◆ Data segment ◆
BEGIN

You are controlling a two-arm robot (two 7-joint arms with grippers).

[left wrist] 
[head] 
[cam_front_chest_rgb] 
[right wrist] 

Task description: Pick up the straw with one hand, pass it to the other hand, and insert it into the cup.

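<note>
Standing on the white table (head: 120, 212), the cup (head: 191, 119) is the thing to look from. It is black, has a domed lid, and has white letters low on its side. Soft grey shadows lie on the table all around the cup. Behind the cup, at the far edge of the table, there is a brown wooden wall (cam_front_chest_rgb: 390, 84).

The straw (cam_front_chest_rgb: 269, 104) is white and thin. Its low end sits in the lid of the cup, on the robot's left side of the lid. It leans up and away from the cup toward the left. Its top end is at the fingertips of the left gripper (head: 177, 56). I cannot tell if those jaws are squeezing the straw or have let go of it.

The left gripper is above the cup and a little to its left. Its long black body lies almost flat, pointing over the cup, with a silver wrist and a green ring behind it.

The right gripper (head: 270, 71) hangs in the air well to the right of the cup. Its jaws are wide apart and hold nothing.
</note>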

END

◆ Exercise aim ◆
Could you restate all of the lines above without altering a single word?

◆ Answer area ◆
You are controlling a two-arm robot (two 7-joint arms with grippers).

[left wrist] 
[head] 
[cam_front_chest_rgb] 
[right wrist] 

Task description: Pick up the straw with one hand, pass it to the other hand, and insert it into the cup.

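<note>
Standing on the white table (head: 120, 212), the cup (head: 191, 119) is the thing to look from. It is black, has a domed lid, and has white letters low on its side. Soft grey shadows lie on the table all around the cup. Behind the cup, at the far edge of the table, there is a brown wooden wall (cam_front_chest_rgb: 390, 84).

The straw (cam_front_chest_rgb: 269, 104) is white and thin. Its low end sits in the lid of the cup, on the robot's left side of the lid. It leans up and away from the cup toward the left. Its top end is at the fingertips of the left gripper (head: 177, 56). I cannot tell if those jaws are squeezing the straw or have let go of it.

The left gripper is above the cup and a little to its left. Its long black body lies almost flat, pointing over the cup, with a silver wrist and a green ring behind it.

The right gripper (head: 270, 71) hangs in the air well to the right of the cup. Its jaws are wide apart and hold nothing.
</note>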

Nothing else is part of this exercise.